> [About this exercise] Within the data that follows, set down exactly the lines from the one containing "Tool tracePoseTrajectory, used" through the one containing "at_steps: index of", both ends included.

------------------------------------------------------------

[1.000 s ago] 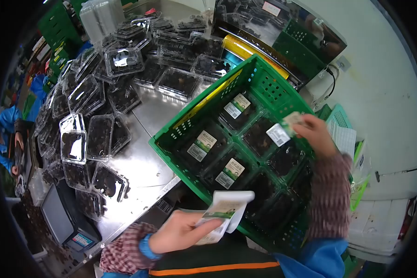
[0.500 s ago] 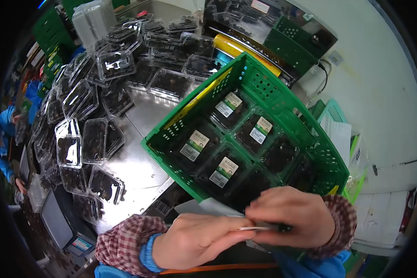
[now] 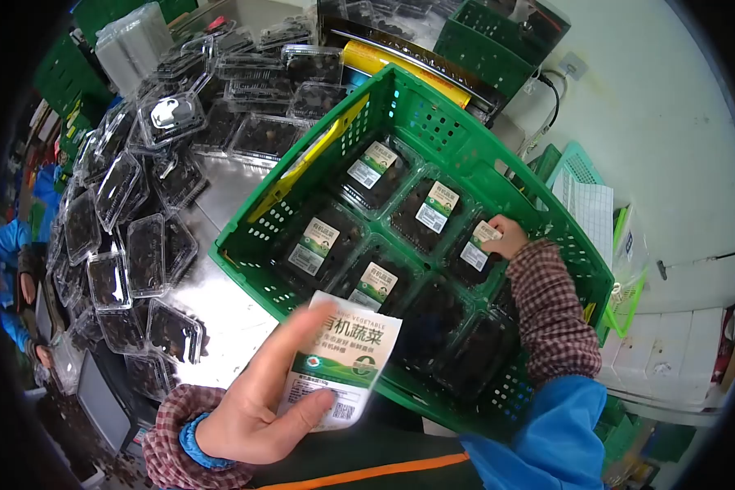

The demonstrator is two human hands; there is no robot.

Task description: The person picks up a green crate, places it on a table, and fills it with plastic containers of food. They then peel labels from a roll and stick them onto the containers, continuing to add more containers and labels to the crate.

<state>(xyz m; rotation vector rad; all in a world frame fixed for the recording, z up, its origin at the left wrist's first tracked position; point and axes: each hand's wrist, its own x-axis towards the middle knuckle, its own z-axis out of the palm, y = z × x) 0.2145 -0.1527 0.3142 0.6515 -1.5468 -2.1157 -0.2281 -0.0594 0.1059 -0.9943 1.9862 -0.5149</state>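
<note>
My left hand grips a printed label between thumb and fingers, in front of the near side of the green crate. Green and white with Chinese text, it faces up at me. Inside the crate, clear plastic boxes of dark contents sit in rows. My right hand reaches in at the right, its fingers closed at the edge of a label that lies on a box lid. Several other lids carry the same kind of label, such as one box at the back. Bare lids show on the nearer boxes.
Many filled clear boxes are heaped on the metal table to the left. Behind the crate lies a yellow roll on a machine. Another person's hand shows at the far left. A paper sheet hangs at the right.
My hands have parted. The right one has moved up and right into the crate, and a label now lies on the box there. My left has turned its label face up.
</note>
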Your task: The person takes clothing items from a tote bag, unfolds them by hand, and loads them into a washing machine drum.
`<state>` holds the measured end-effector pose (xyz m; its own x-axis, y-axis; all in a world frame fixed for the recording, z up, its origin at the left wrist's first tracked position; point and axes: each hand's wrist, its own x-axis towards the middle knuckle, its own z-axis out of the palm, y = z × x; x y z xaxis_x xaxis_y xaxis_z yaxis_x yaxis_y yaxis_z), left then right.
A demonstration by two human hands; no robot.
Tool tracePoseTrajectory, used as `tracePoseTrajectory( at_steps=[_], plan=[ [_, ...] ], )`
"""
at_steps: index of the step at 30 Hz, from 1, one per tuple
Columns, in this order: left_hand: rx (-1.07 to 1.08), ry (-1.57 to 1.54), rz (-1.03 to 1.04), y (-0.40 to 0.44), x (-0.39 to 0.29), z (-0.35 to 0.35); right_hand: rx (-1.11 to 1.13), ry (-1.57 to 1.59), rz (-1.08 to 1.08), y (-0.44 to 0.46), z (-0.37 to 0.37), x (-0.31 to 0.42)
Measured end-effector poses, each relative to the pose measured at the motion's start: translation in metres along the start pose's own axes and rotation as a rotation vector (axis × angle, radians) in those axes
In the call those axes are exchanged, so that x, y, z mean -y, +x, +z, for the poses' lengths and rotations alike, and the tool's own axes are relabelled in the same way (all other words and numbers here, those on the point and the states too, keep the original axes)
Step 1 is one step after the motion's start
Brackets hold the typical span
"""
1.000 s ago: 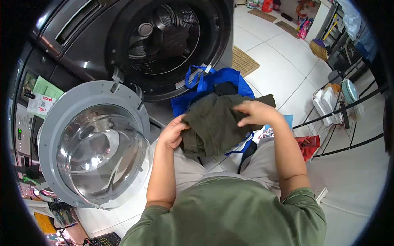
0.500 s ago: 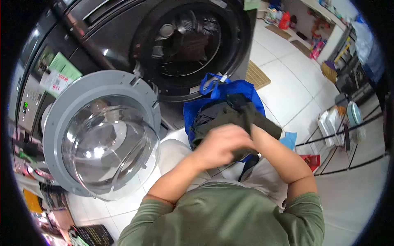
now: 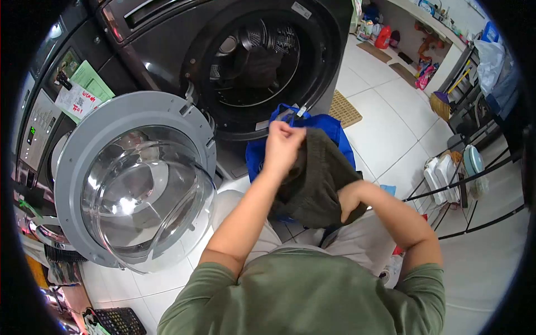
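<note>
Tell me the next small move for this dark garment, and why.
I'd probably draw the right hand outward to spread the garment a little: the left hand pinches its upper edge, the right holds it lower down, and the cloth between them hangs in folds over the blue bag.

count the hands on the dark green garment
2. The left hand grips the upper edge of the garment, in front of the washer opening; the right hand holds its lower right side, fingers partly hidden. No other hand shows.
</note>
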<state>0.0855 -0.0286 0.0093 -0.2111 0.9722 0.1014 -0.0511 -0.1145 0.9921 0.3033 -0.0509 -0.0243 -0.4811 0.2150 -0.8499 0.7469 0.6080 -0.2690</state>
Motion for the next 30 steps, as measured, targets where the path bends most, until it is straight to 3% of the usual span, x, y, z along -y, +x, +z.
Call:
tracePoseTrajectory(
  at_steps=[1, 2, 3, 4, 5, 6, 7, 8, 9, 12, 14, 15, 16, 18, 20, 21, 22, 23, 24, 25, 26, 29, 30],
  plan=[
    [0.039, -0.134, -0.147, 0.008, 0.015, -0.01, 0.068, -0.072, 0.056, -0.02, -0.023, 0.01],
    [0.079, -0.268, -0.296, 0.011, 0.029, -0.021, -0.176, -0.037, 0.096, -0.048, -0.033, 0.011],
    [0.286, -0.187, -0.253, 0.001, 0.041, -0.03, -0.279, 0.008, 0.087, -0.072, -0.053, 0.01],
    [0.578, -0.132, -0.326, -0.004, 0.067, -0.045, -0.576, 0.094, 0.108, -0.097, -0.065, 0.003],
    [0.747, 0.156, -0.258, -0.021, 0.071, -0.051, -0.698, 0.09, 0.2, -0.131, -0.088, 0.004],
    [0.909, 0.447, -0.181, -0.035, 0.071, -0.056, -0.833, 0.257, 0.054, -0.152, -0.102, -0.007],
    [0.979, 0.507, -0.116, -0.041, 0.066, -0.058, -0.891, 0.461, -0.246, -0.169, -0.112, -0.018],
    [1.048, 0.564, -0.046, -0.045, 0.055, -0.058, -1.033, 0.302, -0.332, -0.181, -0.127, -0.031],
    [1.108, 0.534, -0.16, -0.043, 0.038, -0.058, -1.181, 0.269, -0.275, -0.188, -0.14, -0.038],
    [0.95, 0.675, -0.276, -0.036, -0.015, -0.064, -1.684, 0.156, 0.074, -0.177, -0.168, -0.065],
    [0.747, 0.235, -0.228, -0.026, -0.01, -0.086, -1.885, -0.128, 0.286, -0.144, -0.172, -0.09],
    [0.604, -0.069, -0.146, -0.029, -0.024, -0.083, -1.779, -0.051, 0.434, -0.138, -0.165, -0.067],
    [0.495, -0.26, -0.083, -0.027, -0.044, -0.079, -1.735, 0.08, 0.354, -0.125, -0.159, -0.058],
    [0.708, -0.391, -0.014, -0.015, -0.067, -0.086, -1.599, 0.333, -0.057, -0.118, -0.139, -0.02],
    [0.859, -0.075, 0.033, -0.005, -0.08, -0.086, -1.45, 0.838, -0.426, -0.097, -0.109, 0.014],
    [0.787, -0.018, -0.025, -0.006, -0.085, -0.078, -1.422, 1.0, -0.478, -0.097, -0.092, 0.037],
    [0.717, 0.039, -0.081, -0.007, -0.086, -0.07, -1.634, 0.959, -0.551, -0.073, -0.075, 0.044],
    [0.629, 0.06, -0.028, -0.008, -0.08, -0.065, -1.687, 0.937, -0.601, -0.07, -0.06, 0.064],
    [0.616, 0.029, -0.033, -0.007, -0.079, -0.064, -1.503, 1.143, -0.732, -0.056, -0.049, 0.078],
    [0.608, -0.004, -0.045, -0.006, -0.078, -0.066, -1.609, 0.798, -0.71, -0.052, -0.044, 0.09],
    [0.607, -0.035, -0.065, -0.007, -0.075, -0.065, -1.656, 0.709, -0.634, -0.033, -0.039, 0.099],
    [0.669, 0.168, 0.021, -0.034, -0.088, -0.034, -1.767, 0.7, -0.537, -0.008, -0.04, 0.102],
    [0.663, 0.353, 0.072, -0.039, -0.08, -0.032, -1.612, 0.747, -0.378, -0.015, -0.042, 0.098]
  ],
)
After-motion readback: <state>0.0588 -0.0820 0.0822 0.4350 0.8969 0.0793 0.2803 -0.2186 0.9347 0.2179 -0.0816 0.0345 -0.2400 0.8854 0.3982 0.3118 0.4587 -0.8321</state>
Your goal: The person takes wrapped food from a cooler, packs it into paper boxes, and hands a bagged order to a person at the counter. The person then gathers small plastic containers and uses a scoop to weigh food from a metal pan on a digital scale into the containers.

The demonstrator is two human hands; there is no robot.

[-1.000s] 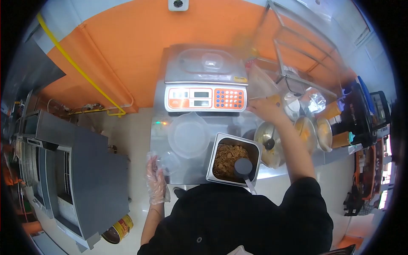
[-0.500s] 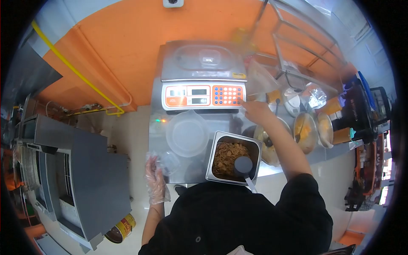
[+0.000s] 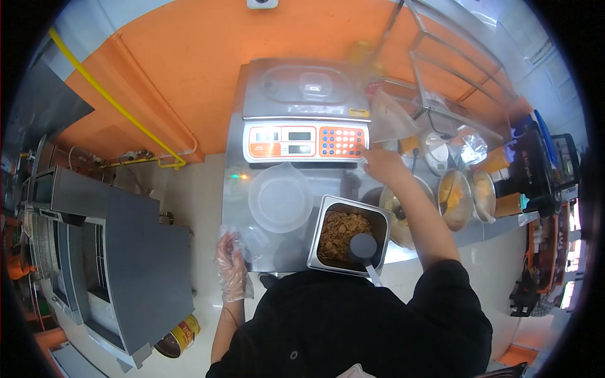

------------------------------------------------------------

> [Worked solution]
Tool tracePoseTrajectory, used as `tracePoseTrajectory( at_steps=[_], plan=[ [_, ...] ], )`
"""
at_steps: index of the step at 30 Hz, from 1, one per tuple

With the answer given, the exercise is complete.